The Law of Fashion, establish’d by Repute and Disrepute, is to most People the powerfullest of all Laws, as Monsieur Bruyere very well knew; whose too Satyrical Genius makes him assign as Causes of Womens not having Knowledge, the universally necessary consequences of being bred in the want thereof. But what on different occasions he says of the Sex, will either on the one part vindicate them, or else serve for an Instance that this Ingenious Writers Reflections, however witty, are not always instructive, or just Corrections. For either Women have generally some other more powerful Principle of their Actions than what terminates in rendering themselves pleasing to Men (as he insinuates they have not) or else they neglect the improvement of their Minds and Understandings, as not finding them of any use to that purpose; whence it is not equal in him to charge it peculiarly (as he does) upon that Sex (if it be indeed so much chargeable on them as on Men) that they are diverted from Science by une curiosité toute differente de celle qui contente l’Espirt: ou un tout autre gout que celuy d’exercer leur Memoire.

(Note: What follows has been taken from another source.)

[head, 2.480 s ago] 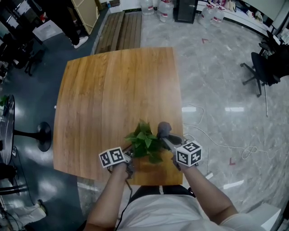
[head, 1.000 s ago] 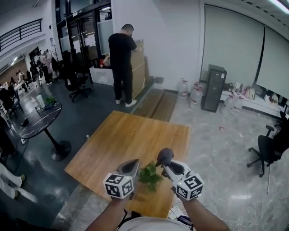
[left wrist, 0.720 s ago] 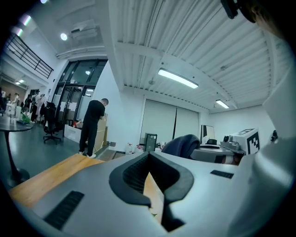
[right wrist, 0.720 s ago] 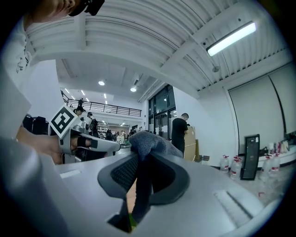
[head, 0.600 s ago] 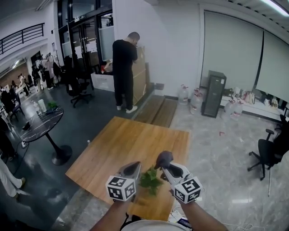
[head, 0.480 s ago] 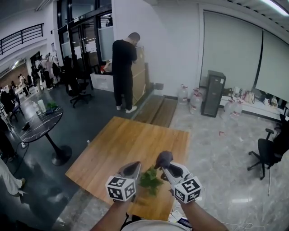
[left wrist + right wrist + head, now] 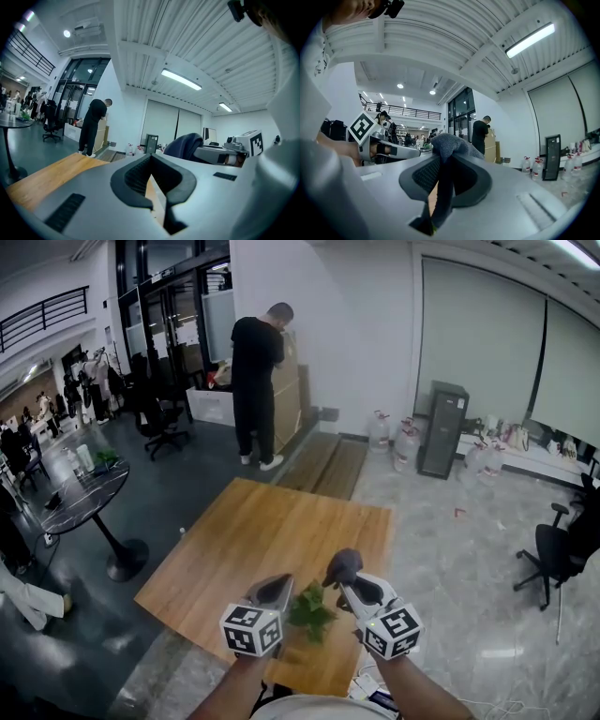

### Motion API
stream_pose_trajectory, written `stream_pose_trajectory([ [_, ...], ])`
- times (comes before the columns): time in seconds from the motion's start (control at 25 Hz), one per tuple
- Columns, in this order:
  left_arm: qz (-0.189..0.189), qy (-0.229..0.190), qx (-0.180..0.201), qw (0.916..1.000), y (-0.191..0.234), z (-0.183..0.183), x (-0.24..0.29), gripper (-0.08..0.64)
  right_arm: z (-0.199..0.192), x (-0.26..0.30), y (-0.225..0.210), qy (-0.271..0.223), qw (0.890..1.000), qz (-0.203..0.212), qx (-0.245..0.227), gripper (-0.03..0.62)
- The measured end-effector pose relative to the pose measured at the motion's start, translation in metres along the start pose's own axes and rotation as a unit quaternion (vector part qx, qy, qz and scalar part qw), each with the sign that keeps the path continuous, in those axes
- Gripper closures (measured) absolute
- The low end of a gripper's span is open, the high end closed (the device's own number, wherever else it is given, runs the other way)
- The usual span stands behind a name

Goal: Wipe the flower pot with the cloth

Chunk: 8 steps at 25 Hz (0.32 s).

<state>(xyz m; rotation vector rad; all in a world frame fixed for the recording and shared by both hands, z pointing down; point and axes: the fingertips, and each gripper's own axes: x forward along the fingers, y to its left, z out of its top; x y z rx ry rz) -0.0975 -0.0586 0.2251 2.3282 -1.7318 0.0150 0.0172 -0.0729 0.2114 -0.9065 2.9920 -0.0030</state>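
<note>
A person holds two grippers out over the near end of a light brown wooden worktop (image 7: 253,535). The left gripper (image 7: 275,588) has its fingers (image 7: 132,177) pressed together, and nothing is between them. The right gripper (image 7: 349,579) has its fingers (image 7: 418,177) pinching a soft grey cloth (image 7: 449,144). The cloth sticks up out of the tips in a round lump, and a dark strip of it hangs down between the fingers. Both grippers point away from the person, about level, side by side. At the back of each gripper is a white cube (image 7: 250,629) with black square marks.

Between the two grippers, and lower down, is a small green leafy plant (image 7: 309,608). It stands on the worktop, close to the near edge. The flower pot is under the leaves and I cannot make it out. The cloth is up above the plant and a bit to the right, and it does not look to touch the leaves.

In the left gripper view, the right gripper and its cloth show just to the right. In the right gripper view, the left gripper shows to the left.

Far off, a person in black clothes (image 7: 255,381) stands facing a tall brown box by a white wall. A round dark table (image 7: 80,486) stands at the left. A dark office chair (image 7: 560,554) stands at the right. Big clear water bottles (image 7: 394,435) sit beside a dark cabinet (image 7: 442,427).
</note>
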Motion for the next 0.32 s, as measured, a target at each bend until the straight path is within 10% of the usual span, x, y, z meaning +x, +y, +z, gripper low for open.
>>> stream_pose_trajectory([
  [0.32, 0.003, -0.004, 0.002, 1.0, -0.0047, -0.0023, 0.0093, 0.554, 0.0004, -0.0046, -0.0067, -0.004, 1.0, 0.0, -0.001, 0.541],
])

Yet since I think it is but Natural, and alike so in both Sexes, to desire to please the other, I may, I suppose, without any Injurious Reflexion upon Ladies, presume, that if Men did usually find Women the more amiable for being knowing, they would much more commonly, than now they are, be so.

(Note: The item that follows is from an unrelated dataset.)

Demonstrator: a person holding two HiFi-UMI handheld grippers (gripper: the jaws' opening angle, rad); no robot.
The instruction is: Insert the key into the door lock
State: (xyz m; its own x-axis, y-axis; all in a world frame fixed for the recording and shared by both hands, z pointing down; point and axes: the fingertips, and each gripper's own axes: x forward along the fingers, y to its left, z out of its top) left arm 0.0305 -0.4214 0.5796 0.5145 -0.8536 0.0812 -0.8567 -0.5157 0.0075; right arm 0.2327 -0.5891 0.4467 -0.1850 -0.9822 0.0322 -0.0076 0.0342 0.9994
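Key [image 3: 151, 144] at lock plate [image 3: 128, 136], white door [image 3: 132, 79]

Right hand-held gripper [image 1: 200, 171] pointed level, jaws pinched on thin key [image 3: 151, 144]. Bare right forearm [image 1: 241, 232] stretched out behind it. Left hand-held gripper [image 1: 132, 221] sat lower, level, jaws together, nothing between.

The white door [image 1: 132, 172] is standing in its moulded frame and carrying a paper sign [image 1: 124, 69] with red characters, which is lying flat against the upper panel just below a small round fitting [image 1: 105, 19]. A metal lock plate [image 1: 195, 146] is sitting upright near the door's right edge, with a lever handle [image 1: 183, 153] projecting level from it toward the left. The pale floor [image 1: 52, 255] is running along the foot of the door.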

But the Knowledge hitherto spoken of has a nobler Aim than the pleasing of Men, and begs only Toleration from them; in granting whereof they would at least equally consult their own advantage: as they could not but find, did They not by a common Folly, incident to Humane Nature, hope that contradictions should subsist together in their Favour; from whence only it is that very many who would not that Women should have Knowledge, do yet complain of, and very impatiently bear the Natural, and unavoidable consequences of their Ignorance.
But what sure Remedy can be found for Effects whose Cause remains? and on what ground can it be expected that Ignorance and uninstructed Persons should have the Venues which proceed from a rightly inform’d Understanding, and well cultivated Mind? or not be liable to those Vices which their Natures incline them to? And how should it otherwise be than that they, who have never consider’d the Nature and Constitution of Things, or weigh’d the Authority of the Divine Law, and what it exacts of them, should be perswaded that nothing can be so truly profitable to them as the Indulgence of their present Passions, and Appetites? Which whoso places their Happiness in the satisfaction of, cannot fail of being themselves miserable, or of making those so who are concern’d in them.